- What to do -
Images should be omitted while the rest of the data is duplicated exactly.

━━━━━ Information shown ━━━━━

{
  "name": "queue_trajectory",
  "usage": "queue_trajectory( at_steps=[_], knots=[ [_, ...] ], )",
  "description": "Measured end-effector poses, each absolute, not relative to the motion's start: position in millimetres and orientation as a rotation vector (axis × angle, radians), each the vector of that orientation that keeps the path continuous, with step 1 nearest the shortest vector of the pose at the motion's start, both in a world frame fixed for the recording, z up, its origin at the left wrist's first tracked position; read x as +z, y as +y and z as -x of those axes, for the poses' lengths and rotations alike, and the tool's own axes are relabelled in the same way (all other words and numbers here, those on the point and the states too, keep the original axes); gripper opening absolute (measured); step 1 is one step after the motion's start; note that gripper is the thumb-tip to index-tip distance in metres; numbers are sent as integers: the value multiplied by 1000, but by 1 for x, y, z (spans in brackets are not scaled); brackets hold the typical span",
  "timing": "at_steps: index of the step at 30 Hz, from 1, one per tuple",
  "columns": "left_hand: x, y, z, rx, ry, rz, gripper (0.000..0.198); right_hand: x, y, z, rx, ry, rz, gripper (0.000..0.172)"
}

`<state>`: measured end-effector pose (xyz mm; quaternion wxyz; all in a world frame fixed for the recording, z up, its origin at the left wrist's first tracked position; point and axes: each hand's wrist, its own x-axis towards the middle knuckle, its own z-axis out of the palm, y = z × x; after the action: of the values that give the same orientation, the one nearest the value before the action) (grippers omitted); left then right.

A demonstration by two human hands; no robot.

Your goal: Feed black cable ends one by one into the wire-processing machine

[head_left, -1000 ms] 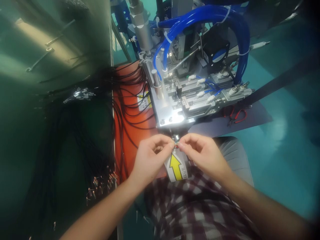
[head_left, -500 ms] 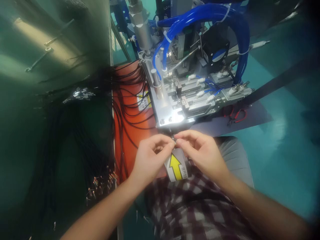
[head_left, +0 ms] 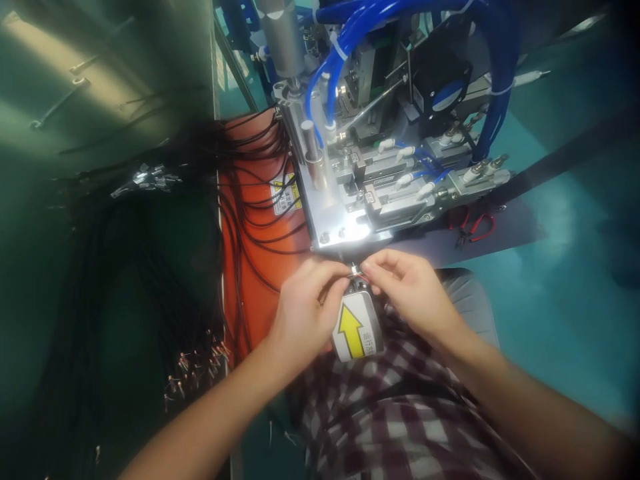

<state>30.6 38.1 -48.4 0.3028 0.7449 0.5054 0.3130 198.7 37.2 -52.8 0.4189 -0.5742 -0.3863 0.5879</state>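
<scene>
My left hand (head_left: 306, 313) and my right hand (head_left: 410, 290) meet fingertip to fingertip just below the front edge of a metal machine plate (head_left: 345, 230). Both pinch a tiny metal part (head_left: 355, 270) between thumb and forefinger; it is too small to name. Right under my fingers sits a grey block with a white label bearing a yellow arrow (head_left: 353, 330) that points towards the machine. My checked shirt (head_left: 400, 413) fills the bottom of the view.
The machine carries blue air hoses (head_left: 360, 27), silver cylinders (head_left: 480, 177) and a black fan (head_left: 440, 80). Black wires (head_left: 255, 200) lie over an orange mat (head_left: 250, 280) at left, their bare ends (head_left: 195, 367) lower left. Red-handled pliers (head_left: 473, 227) lie at right on a dark mat.
The view has shifted slightly, so the machine sits higher and closer. My hands stay pinched together at the plate's front edge and have moved a little nearer to it.
</scene>
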Motion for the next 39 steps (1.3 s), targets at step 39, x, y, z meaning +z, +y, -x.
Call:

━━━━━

- Exercise output -
{
  "name": "queue_trajectory",
  "usage": "queue_trajectory( at_steps=[_], knots=[ [_, ...] ], )",
  "description": "Measured end-effector poses, each absolute, not relative to the motion's start: position in millimetres and orientation as a rotation vector (axis × angle, radians), each the vector of that orientation that keeps the path continuous, with step 1 nearest the shortest vector of the pose at the motion's start, both in a world frame fixed for the recording, z up, its origin at the left wrist's first tracked position; read x as +z, y as +y and z as -x of those axes, for the poses' lengths and rotations alike, and the tool's own axes are relabelled in the same way (all other words and numbers here, those on the point and the states too, keep the original axes); gripper opening absolute (measured); step 1 is one step after the motion's start; note that gripper is the thumb-tip to index-tip distance in metres; numbers are sent as integers: the value multiplied by 1000, but by 1 for x, y, z (spans in brackets are not scaled); brackets hold the typical span",
  "timing": "at_steps: index of the step at 30 Hz, from 1, one per tuple",
  "columns": "left_hand: x, y, z, rx, ry, rz, gripper (0.000..0.198); right_hand: x, y, z, rx, ry, rz, gripper (0.000..0.172)"
}

`<state>`: measured end-effector pose (xyz mm; quaternion wxyz; all in a world frame fixed for the recording, z up, its origin at the left wrist's first tracked position; point and axes: each hand's wrist, its own x-axis towards the middle knuckle, its own z-axis out of the palm, y = z × x; after the action: of the values that give the same orientation, the one nearest the value before the action) (grippers omitted); left then right.

A demonstration by two human hands; no robot.

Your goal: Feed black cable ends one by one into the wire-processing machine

[head_left, -1000 ms] 
[head_left, -500 ms] 
[head_left, +0 ms] 

<state>30.6 38.1 -48.4 0.3028 0.7449 0.5054 0.3130 198.7 37.2 -52.8 0.4189 -0.5742 -0.3863 0.5879</state>
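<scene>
My left hand (head_left: 306, 313) and my right hand (head_left: 410, 290) meet fingertip to fingertip just below the front edge of a metal machine plate (head_left: 345, 230). Both pinch a tiny metal part (head_left: 355, 270) between thumb and forefinger; it is too small to name. Right under my fingers sits a grey block with a white label bearing a yellow arrow (head_left: 353, 330) that points towards the machine. My checked shirt (head_left: 400, 413) fills the bottom of the view.
The machine carries blue air hoses (head_left: 360, 27), silver cylinders (head_left: 480, 177) and a black fan (head_left: 440, 80). Black wires (head_left: 255, 200) lie over an orange mat (head_left: 250, 280) at left, their bare ends (head_left: 195, 367) lower left. Red-handled pliers (head_left: 473, 227) lie at right on a dark mat.
The view has shifted slightly, so the machine sits higher and closer. My hands stay pinched together at the plate's front edge and have moved a little nearer to it.
</scene>
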Motion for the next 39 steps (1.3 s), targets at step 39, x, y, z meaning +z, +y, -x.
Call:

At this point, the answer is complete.